- Tower 6789 in 2022.
- Interactive map of the Tower 6789 area

General information
- Status: Completed
- Location: 6789 Ayala Avenue, Makati, Metro Manila, Philippines
- Coordinates: 14°33′29″N 121°01′12″E﻿ / ﻿14.55796°N 121.02006°E
- Completed: 2013

Height
- Roof: 180 m (590.55 ft)

Technical details
- Floor count: 35
- Floor area: 48,000 m^{2} (517,000 sq ft)

= Tower 6789 =

Skyscraper in Makati, Philippines

Tower 6789, also known as Makati Tower (formerly named Alphaland Makati Tower), is a commercial skyscraper in Barangay Bel-Air, Makati, Metro Manila, Philippines. With a height of 180 meters (590.551 feet) and 35 floors, Tower 6789 is also the 11th tallest building in the country's financial district, closely following RCBC Plaza Yuchengco Tower. It has a gross leasable area of 26,582 square meters with a floor template between 1,100 and 1600 sqms. The tower was owned by local developer Alphaland, a joint venture between London-based private equity fund Ashmore Group and RVO Capital Ventures of former Trade Minister Roberto V. Ongpin, but was already transferred to give Ashmore 100 percent ownership.
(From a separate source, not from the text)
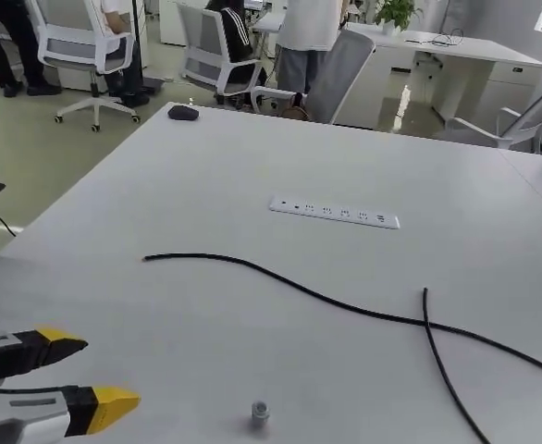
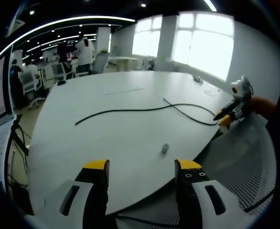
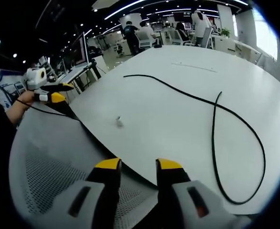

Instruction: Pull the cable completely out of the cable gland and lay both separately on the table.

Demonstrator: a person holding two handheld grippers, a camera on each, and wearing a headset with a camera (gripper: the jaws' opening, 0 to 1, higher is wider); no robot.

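Lying loose on the white table [image 1: 252,166], the cable gland [image 1: 260,413] stands apart from the black cable [image 1: 345,305], which snakes across the tabletop beyond it. The left gripper [image 1: 109,372] hovers near the gland, jaws spread and empty. The right gripper [image 3: 138,166], back past the table edge from the gland, is also parted and grasps nothing.

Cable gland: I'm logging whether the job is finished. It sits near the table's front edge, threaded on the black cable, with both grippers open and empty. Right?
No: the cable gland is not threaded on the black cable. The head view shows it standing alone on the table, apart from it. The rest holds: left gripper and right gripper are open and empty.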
Designed by Wong & Ouyang, the tower employs the glass design concept, featuring a lobby that's entirely clad in glass to admit natural light. It also includes features for improved energy performance, indoor air quality, and efficiency in water consumption. Tower 6789 currently holds a LEED pre-certified Gold rating for Core and Shell construction based on its structure, building envelope, and HVAC system. The project was inaugurated in June 2013.

==Design and features==
Tower 6789 is created to allow future tenants to maintain lower operating costs and reduce carbon footprint. Its low-flow plumbing fixtures provides 20% savings on water consumption. It also has state-of-the-art conference centers, meeting rooms, and dining facilities, as well as fiber optic cabling.

==Location==
The building is built along 6789 Ayala Avenue, one of the busiest streets in Makati. It is on the same block as PBCom Tower, the tallest building in the area. Other nearby buildings are Robinsons Summit Center, Insular Life, 6780 Ayala Bldg., and Bank of the Philippine Islands (BPI) Head Office.

==Name==
Alphaland Makati Tower was renamed to Makati Tower as its ownership has been transferred to the Ashmore group: Alphaland Holdings (Singapore) Pte Ltd. (AH) and Masrickstar Corporation. As of 2016, the building is called simply Tower 6789.